A dualidade do filme revela como Arthur e Harley Quinn se alimentam de uma cumplicidade tóxica, que questiona até que ponto somos suscetíveis às influências alheias. Se refletirmos um bocadinho mais, podemos dialogar como esse contágio emocional se espelha nessa hiper interação constante e prejudicial que temos com as redes sociais.
Nesses espaços digitais, compartilhamos compulsivamente nossas angústias e inseguranças, como numa versão moderna da “folie imposée”, onde nos tornamos simultaneamente indutores e receptores de delírios coletivos.
Essa cumplicidade doentia, tão evidente no filme, é refletida na forma como as redes sociais muitas vezes agravam a ansiedade e a depressão, encorajando a validação efêmera em vez de um suporte genuíno. E Joker: Folie à Deux evoca essa natureza fragmentada de nossa realidade atual, onde a linha entre o real e o imaginário é cada vez mais tênue.

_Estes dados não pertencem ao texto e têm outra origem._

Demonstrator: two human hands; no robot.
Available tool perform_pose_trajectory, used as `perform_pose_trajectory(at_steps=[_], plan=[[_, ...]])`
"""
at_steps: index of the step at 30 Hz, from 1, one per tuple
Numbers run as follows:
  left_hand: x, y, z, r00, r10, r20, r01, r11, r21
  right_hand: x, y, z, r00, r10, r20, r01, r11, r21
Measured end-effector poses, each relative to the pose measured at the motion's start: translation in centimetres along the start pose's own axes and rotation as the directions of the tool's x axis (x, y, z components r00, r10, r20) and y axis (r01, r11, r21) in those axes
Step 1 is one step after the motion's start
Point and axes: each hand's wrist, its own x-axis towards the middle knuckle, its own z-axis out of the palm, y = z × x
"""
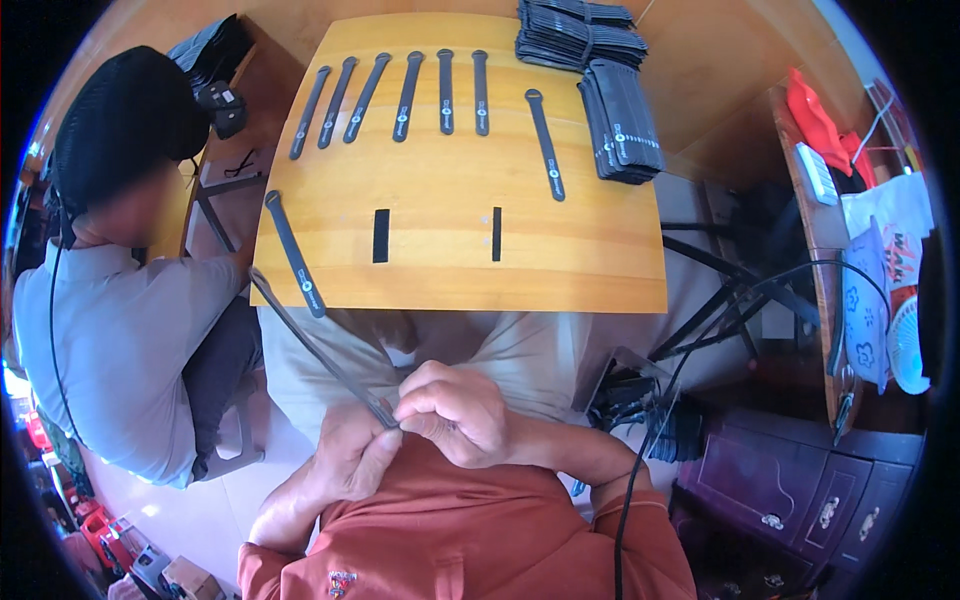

Assim como no filme, onde Arthur e Harley dançam uma valsa trágica de influência mútua e autodestruição, as redes sociais também nos envolvem em um ciclo perpétuo de comparação, aprovação e desilusão, que se aproxima perigosamente de uma “psicose induzida” digital.
Ao nos debruçarmos sobre essa reflexão, entendemos que Joker: Folie à Deux não é apenas uma obra sobre um personagem traumatizado e uma garota que busca uma revolução, mas um espelho para refletir a nossa sociedade doente que mata, rouba e culpabiliza o outro ao nos corromper num sistema aliciador.
É verdade que Folie à Deux não consegue superar o primeiro filme, mas isso não quer dizer que esse aprofundamento na estória seja desnecessário. No final, não temos uma cena que marca o encerramento, mas sim a continuação de uma ideia pulverizada: viver requer coragem. Mas não há escapatória quando nasce.